Write out every line below with no difference at all.

-------- INFORMATION SUPPLIED

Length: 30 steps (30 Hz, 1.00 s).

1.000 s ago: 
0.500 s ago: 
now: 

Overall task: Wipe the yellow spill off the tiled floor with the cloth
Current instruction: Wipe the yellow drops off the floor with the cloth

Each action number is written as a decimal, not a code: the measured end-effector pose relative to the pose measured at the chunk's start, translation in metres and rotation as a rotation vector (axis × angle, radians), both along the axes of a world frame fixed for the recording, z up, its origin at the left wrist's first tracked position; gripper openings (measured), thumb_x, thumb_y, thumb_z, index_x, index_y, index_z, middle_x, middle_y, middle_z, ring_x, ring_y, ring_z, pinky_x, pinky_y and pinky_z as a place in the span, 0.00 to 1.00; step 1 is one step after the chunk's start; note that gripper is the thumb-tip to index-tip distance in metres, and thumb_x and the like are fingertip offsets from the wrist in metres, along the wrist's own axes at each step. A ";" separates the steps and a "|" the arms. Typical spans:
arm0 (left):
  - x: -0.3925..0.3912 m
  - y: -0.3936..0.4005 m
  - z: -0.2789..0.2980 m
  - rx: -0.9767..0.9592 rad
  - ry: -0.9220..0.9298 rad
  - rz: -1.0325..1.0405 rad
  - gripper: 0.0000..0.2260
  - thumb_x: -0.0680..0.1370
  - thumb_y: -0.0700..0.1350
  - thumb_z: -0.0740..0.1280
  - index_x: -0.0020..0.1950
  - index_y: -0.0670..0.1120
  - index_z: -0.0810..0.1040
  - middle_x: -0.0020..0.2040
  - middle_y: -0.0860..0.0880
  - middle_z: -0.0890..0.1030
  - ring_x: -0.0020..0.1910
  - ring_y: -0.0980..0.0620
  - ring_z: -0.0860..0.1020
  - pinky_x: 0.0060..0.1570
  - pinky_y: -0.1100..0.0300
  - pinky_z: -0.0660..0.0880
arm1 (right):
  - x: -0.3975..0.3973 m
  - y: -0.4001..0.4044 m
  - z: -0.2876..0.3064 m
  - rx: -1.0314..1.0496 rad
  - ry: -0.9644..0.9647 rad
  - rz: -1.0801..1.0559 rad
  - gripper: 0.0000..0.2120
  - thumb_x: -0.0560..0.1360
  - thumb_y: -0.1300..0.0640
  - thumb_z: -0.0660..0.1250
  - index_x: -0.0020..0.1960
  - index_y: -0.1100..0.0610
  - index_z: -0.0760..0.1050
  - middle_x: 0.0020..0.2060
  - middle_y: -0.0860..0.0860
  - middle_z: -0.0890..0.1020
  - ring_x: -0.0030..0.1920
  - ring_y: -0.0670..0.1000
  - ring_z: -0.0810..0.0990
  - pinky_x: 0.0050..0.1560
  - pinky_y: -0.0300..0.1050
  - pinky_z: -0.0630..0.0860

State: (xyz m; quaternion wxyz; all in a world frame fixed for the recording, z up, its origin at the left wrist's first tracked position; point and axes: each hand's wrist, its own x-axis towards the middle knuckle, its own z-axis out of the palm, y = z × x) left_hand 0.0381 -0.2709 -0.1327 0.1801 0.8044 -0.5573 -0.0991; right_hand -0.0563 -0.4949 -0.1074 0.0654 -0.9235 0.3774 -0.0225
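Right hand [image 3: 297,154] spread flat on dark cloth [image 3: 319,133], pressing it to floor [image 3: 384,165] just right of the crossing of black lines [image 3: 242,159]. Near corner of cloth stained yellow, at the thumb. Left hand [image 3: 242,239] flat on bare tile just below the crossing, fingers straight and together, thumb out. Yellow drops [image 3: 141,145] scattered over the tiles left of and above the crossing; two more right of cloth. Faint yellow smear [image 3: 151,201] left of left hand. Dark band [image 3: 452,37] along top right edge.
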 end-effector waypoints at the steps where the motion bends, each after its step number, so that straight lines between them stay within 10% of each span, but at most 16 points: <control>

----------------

→ SOLUTION BELOW:
Length: 30 steps (30 Hz, 1.00 s).

1.000 s ago: 
0.500 s ago: 
now: 

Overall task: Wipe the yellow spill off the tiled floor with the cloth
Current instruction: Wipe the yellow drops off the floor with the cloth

Each action number is written as a decimal, not a code: the measured end-effector pose relative to the pose measured at the chunk's start, translation in metres and rotation as a rotation vector (axis × angle, radians), both along the axes of a world frame fixed for the recording, z up, its origin at the left wrist's first tracked position; gripper openings (measured), thumb_x, thumb_y, thumb_z, index_x, index_y, index_z, middle_x, middle_y, middle_z, ring_x, ring_y, ring_z, pinky_x, pinky_y and pinky_z as a place in the span, 0.00 to 1.00; step 1 is one step after the chunk's start; note that gripper is the thumb-tip to index-tip distance in metres, and thumb_x and the like are fingertip offsets from the wrist in metres, along the wrist's own axes at each step. A ";" separates the steps and a "|" the arms. Typical spans:
arm0 (left):
  - x: -0.3925..0.3912 m
  - y: -0.3936..0.4005 m
  - z: -0.2789..0.2980 m
  - rx: -0.9767..0.9592 rad
  - ry: -0.9220..0.9298 rad
  - rz: -1.0325..1.0405 rad
  - gripper: 0.0000..0.2260
  - thumb_x: -0.0680..0.1370
  - thumb_y: -0.0700..0.1350
  - thumb_z: -0.0740..0.1280
  - index_x: -0.0020..0.1950
  - index_y: -0.0670..0.1120
  - index_z: -0.0810..0.1040
  - middle_x: -0.0020..0.2040
  - middle_y: -0.0860..0.0880
  - middle_z: -0.0890..0.1030
  - ring_x: -0.0020..0.1910
  - ring_y: -0.0980..0.0620
  - ring_z: -0.0860..0.1020
  - pinky_x: 0.0060..0.1570
  - pinky_y: -0.1100..0.0300
  - pinky_z: -0.0660..0.0880
arm1 (right):
  - x: -0.3975..0.3973 m
  - y: -0.4001..0.4044 m
  - z: -0.2876..0.3064 m
  - rx: -1.0314..1.0496 rad
  - ry: -0.9644..0.9647 rad
  - rz: -1.0801..1.0559 rad
  - gripper: 0.0000..0.2120
  - thumb_x: -0.0560..0.1360
  - thumb_y: -0.1300..0.0640
  - thumb_z: -0.0660..0.1250
  - index_x: -0.0020..0.1960
  - index_y: -0.1100..0.0610
  - index_z: -0.0760..0.1050
  - middle_x: 0.0020..0.2060
  - middle_y: -0.0860..0.0860
  - middle_z: -0.0890..0.1020
  - ring_x: -0.0030..0.1920
  - ring_y: -0.0670..0.1000
  - ring_z: -0.0810..0.0990
  - pinky_x: 0.0050..0.1560
  - pinky_y: -0.0300..0.1050
  - pinky_z: -0.0630..0.0860

State: (xyz m; quaternion wxyz; all in a world frame fixed for the recording, z up, its origin at the left wrist's first tracked position; point and axes: each hand's wrist, its own x-axis towards the middle knuckle, its own z-axis out of the palm, y = z × x) left_hand 0.0381 -0.2709 -0.1327 0.1801 0.8044 -0.5573 -0.0991; right_hand -0.0563 -0.4949 -0.1074 0.0654 -0.9235 0.3774 -0.0225
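Right hand [image 3: 297,154] spread flat on dark cloth [image 3: 319,133], pressing it to floor [image 3: 384,165] just right of the crossing of black lines [image 3: 242,159]. Near corner of cloth stained yellow, at the thumb. Left hand [image 3: 242,239] flat on bare tile just below the crossing, fingers straight and together, thumb out. Yellow drops [image 3: 141,145] scattered over the tiles left of and above the crossing; two more right of cloth. Faint yellow smear [image 3: 151,201] left of left hand. Dark band [image 3: 452,37] along top right edge.
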 end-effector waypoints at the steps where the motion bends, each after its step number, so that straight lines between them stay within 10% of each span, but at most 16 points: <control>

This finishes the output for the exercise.